A festschrift, "Vertebrate fossils and their context: contributions in honor of Richard H. Tedford"; Number 279 in the series Bulletin of the American Museum of Natural History. Issued in November 2003, from New York City; softcover. OCLC 53809697. This is an original printing, *not* a print-on-demand product.
Finely printed on dull coated white paper. Illustrations, maps and figures are mostly black/white; two are in color. Minimal shelf wear; sun-bleaching on the spine and back cover shows how the adjacent book on the shelf was shorter. 659 numbered pages.
The title page bears an ink gift inscription from the editor, Lawrence J. Flynn, Assistant Director of the Peabody Museum of Archaeology and Ethnology: "To my dear colleagues and scientologue, Andrew Hill." Hill (1946–2015) was a British palaeoanthropologist and palaeontologist, and J. Clayton Stephenson Professor of Anthropology at Yale.

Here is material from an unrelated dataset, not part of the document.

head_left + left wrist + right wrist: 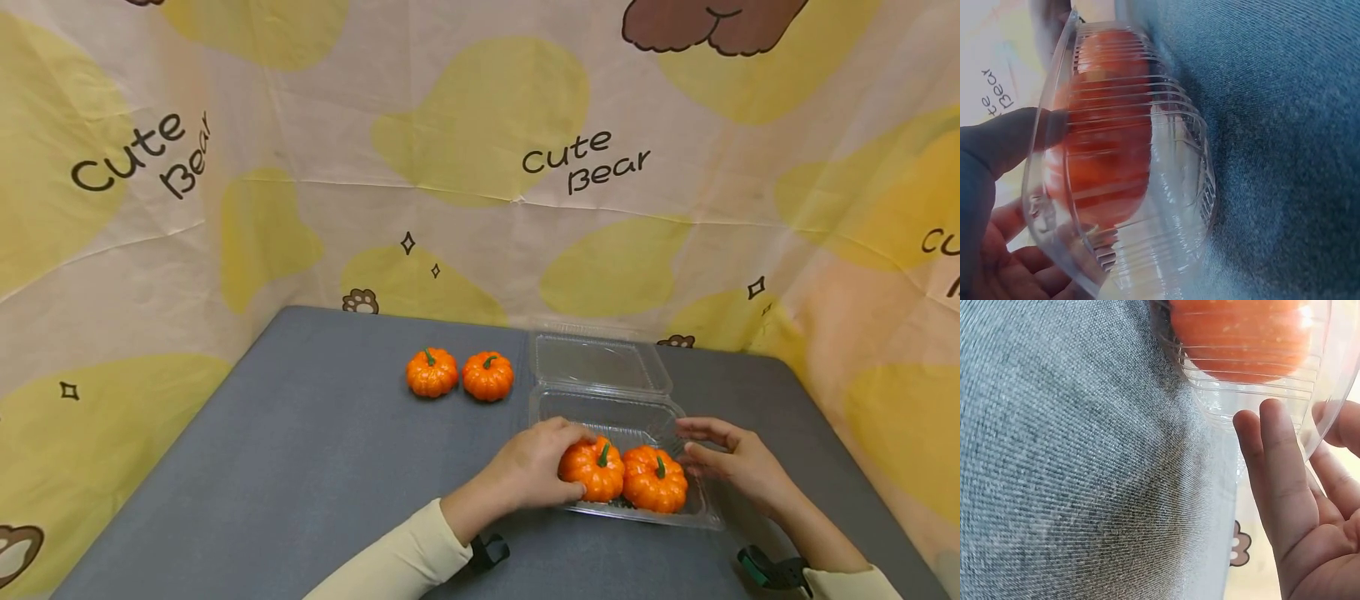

Contents include papers on the dispersals of Neogene carnivorans between Asia and North America; pack hunting in Miocene borophagine dogs; rodents from the Chinese Neogene; Tedford's gerbils from Afghanistan; and Phosphatochelys, a new side-necked turtle. Contributors: Peter J. Adam; Michael Archer; Jonathan N. Baskin; Brian Lee Beatty; Annalisa Berta; Thomas A. Darragh; Thomas A. Demere; Will Downs; Robert J. Emry; Ismael Ferrusquia-Villafranca; Lawrence J. Flynn; Eugene S. Gaffney; Gina C. Gould; Peter Holec; Robert M. Hunt Jr; E. Bruce Lander; Chuan-Kuei Li; Everett H. Lindsay; Spencer G. Lucas; Ernest L. Lundelius; Bruce J. MacFadden; Malcolm C. McKenna; Jin Meng; Gary S. Morgan; Michael J. Novacek; Neville S. Pledge; George O. Poinar Jr; Zhanxiang Qiu; Zhuding Qiu; Charles Albert Repenning; Patricia Vickers-Rich; Thomas H. V. Rich; Tyson Sacco; James Bowie Stevens; Margaret Skeels Stevens; Richard H. Tedford; Haiyan Tong; William D. Turnbull; Blaire Van Valkenburgh; Banyue Wang; Xiaoming Wang; S. David Webb; David P. Whistler; Alisa J. Winkler; Michael O. Woodburne; Wenyu Wu and Jie Ye.
The Bulletin has been published continuously since 1881; current numbers are published at irregular intervals. It presently comprises longer monographic volumes in the field of natural sciences relating to zoology, paleontology, and geology. In its original formulation, the Bulletin was a venue for short papers, while longer works appeared in the Memoirs. In the 1920s, the Memoirs ceased and the Bulletin series began publishing longer pieces.